Wilbur Shaw nacque il 31 ottobre 1902 a Shelbyville nello stato dell’Indiana; morì in un incidente aereo vicino a Decatur (Indiana) il 30 ottobre 1954, un giorno prima del suo cinquantaduesimo compleanno.
Nella storia della 500 miglia di Indianapolis è stato il secondo pilota in ordine di tempo capace di realizzare una tripletta, preceduto in questa impresa da Louis Meyer (Indianapolis, 21 luglio 1904 – Indianapolis, 7 ottobre 1995) che vinse la gara del catino americano nel 1928, 1933 e 1936 ma a Shaw, vincitore nel 1937, 1939 e 1940, è andato il primato di primo pilota ad ottenere due vittorie consecutive al volante della stessa vettura.
Il loro primato verrà battuto solo nel 1977 quando il mitico A.J.Foyt (Houston, 16 gennaio 1935) vincerà la sua quarta Indy 500 dopo averla già vinta in precedenza nel 1961, 1964 e 1967; in seguito anche Al Unser, Rick Mears ed Hélio Castroneves arriveranno al prestigioso risultato di 4 vittorie alla mitica Indy 500.
In Italia Shaw viene ricordato principalmente per le due vittorie ottenute nel 1939 e nel 1940 perché era alla guida di una italianissima Maserati 8CTF (8 Cilindri Testa Fissa), iscritta con il nome dello sponsor Boyle Special, com’era consuetudine negli USA. La monoposto italiana era spinta da un 3 litri sovralimentato con due compressori Roots, che erogava fra 350 e 366 cavalli a 6.300 giri al minuto, per un peso di 780 chilogrammi; la velocità massima era di 290 chilometri orari.
In verità Shaw nel 1941 avrebbe potuto guadagnare una storica tripletta con la Maserati ma una foratura gli impedì di imporsi per la terza volta consecutiva.

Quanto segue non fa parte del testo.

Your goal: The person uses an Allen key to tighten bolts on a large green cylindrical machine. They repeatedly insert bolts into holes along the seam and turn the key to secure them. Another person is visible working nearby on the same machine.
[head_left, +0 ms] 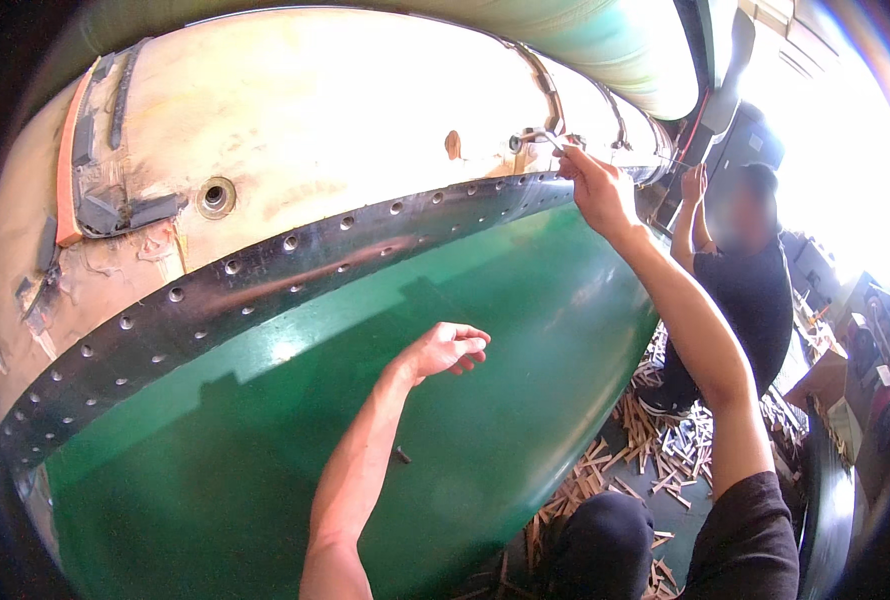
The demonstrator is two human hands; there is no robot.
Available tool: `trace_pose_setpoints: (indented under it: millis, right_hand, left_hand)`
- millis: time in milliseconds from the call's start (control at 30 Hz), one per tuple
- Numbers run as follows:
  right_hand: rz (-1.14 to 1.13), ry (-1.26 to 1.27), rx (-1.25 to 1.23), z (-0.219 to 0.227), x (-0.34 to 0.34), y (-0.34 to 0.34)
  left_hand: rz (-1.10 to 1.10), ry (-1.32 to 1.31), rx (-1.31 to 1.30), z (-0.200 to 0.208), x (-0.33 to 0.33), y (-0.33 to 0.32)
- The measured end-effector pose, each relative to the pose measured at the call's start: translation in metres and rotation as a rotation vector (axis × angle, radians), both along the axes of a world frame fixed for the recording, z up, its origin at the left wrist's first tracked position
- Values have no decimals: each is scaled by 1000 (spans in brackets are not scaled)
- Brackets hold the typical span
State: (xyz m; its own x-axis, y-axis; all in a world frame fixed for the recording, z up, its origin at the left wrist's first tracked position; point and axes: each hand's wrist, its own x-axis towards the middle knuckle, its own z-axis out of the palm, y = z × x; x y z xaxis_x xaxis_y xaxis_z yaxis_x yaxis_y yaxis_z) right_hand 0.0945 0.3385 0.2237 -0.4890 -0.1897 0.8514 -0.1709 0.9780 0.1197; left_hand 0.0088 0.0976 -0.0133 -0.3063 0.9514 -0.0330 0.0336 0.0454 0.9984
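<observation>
My right hand [597, 190] is raised at the large pale curved body and closed on a shiny metal wrench [542, 135]. The wrench's far end reaches a small round fitting on the pale surface [345, 110], just above the dark flange [290, 262] with its rows of holes. Glare hides the exact contact. Lower and to the left, my left hand [443, 350] hovers over the green curved surface [295, 450], fingers loosely bent and apart, holding nothing. A small dark bolt-like piece [403, 455] lies on the green surface below it.
A co-worker [735, 270] in dark clothes sits at the right, hands raised to the same body. Many wooden strips [680, 450] litter the floor there. An orange strip [72, 170] runs down the far left. A large green cylinder [605, 50] hangs overhead.
</observation>
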Motion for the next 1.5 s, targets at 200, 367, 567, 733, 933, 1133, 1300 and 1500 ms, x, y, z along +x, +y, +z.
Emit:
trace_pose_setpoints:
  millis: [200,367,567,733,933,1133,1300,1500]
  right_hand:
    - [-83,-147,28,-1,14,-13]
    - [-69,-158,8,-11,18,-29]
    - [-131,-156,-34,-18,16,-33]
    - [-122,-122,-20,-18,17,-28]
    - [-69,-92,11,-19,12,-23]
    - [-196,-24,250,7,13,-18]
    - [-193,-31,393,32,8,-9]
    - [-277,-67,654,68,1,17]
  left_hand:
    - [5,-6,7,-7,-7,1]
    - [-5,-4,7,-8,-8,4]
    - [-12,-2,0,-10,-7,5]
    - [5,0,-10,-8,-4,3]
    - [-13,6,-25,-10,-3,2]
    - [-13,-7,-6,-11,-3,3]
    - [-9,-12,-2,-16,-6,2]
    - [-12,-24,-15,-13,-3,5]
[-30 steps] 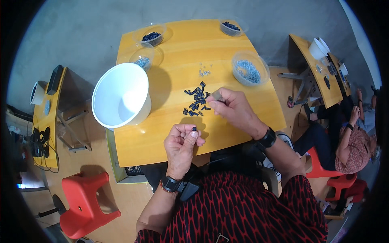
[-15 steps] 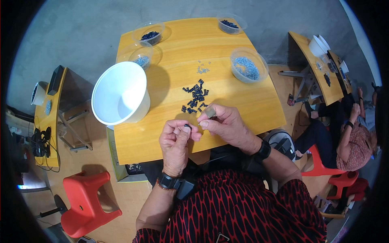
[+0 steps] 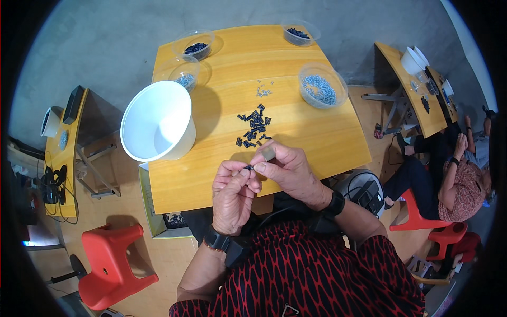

Nel corso degli anni a seguire la vettura prese parte ad altre edizioni della corsa, salendo più volte sul podio ma mai più sul gradino più alto. Queste rimangono tuttora le uniche vittorie di una vettura italiana alla 500 Miglia.
Wilbur Shaw ha partecipato 13 volte alla 500 miglia; debuttò sul catino nel 1927 all’età di 24 anni giungendo quarto, l’ultima volta nel 1941; oltre alle tre vittorie, è arrivato secondo tre volte, nel 1933, 1935 e 1938.
Durante la seconda guerra mondiale Shaw venne assunto dalla Firestone per eseguire una serie di test sullo Spedway dell’Indiana che era stato chiuso a causa della guerra; Shaw, rimasto negativamente sorpreso dallo stato di abbandono dell’impianto, contattò il proprietario Edward Rickenbacker che gli confermò l’intenzione di chiuderlo definitivamente.
Shaw legatissimo a quel mitico tempio della velocità riuscì a trovare un finanziatore nella persona dell’uomo d’affari Tony Hulman disposto a salvare la pista. Nel 1945 Hulman rilevò la proprietà della pista e nominò Shaw presidente dello Speedway, incarico che ricoprì fino alla sua morte.
Shaw è stato anche un ottimo valutatore di test automobilistici per la rivista Popular Science. La sua autobiografia, “Gentlemen, Start your Engines” che copre gli eventi fino al 1953, fu pubblicata nel 1955. Nel 1991 è stato accettato postumo come membro della International Motorsport Hall of Fame.
Ma come e perché quella Maserati, che gli annali della Indy500 riportano come “Boyle Special”, era arrivata ad Indianapolis?
E’ opportuno ricordare che in quegli anni la Maserati era un costruttore di auto da competizione che partecipava con successo alle maggiori competizioni internazionali.
Ad una di queste che si disputava in territorio americano, la Coppa Vanderbilt del 1938, vennero notate da Mike Boyle, un appassionato americano che decise di acquistare una Maserati 6CM. L’anno successivo, nel 1939, Boyle comprò un’altra Maserati, la 8CTF utilizzata al Gran Premio di Monza che poi affidò alla guida di Wilbur Shaw che, come abbiamo visto, la portò al trionfo di Indianapolis.
La 8CTF era stata progettata da Ernesto Maserati nel 1937, poco dopo che i fratelli Maserati avevano ceduto l’azienda all’industriale modenese Adolfo Orsi.
Ma anche la figura Boyle “merita” un minimo di approfondimento. Michael Joseph Boyle, detto “Umbrella Mike”, ufficialmente era un rappresentante del sindacato degli elettricisti, ma in realtà era uno dei gangster più in vista della mafia irlandese. Sembra che il suo soprannome derivasse dall’ombrello che lo accompagnava quando andava a ritirare le mazzette nelle ricevitorie e nelle sale da gioco.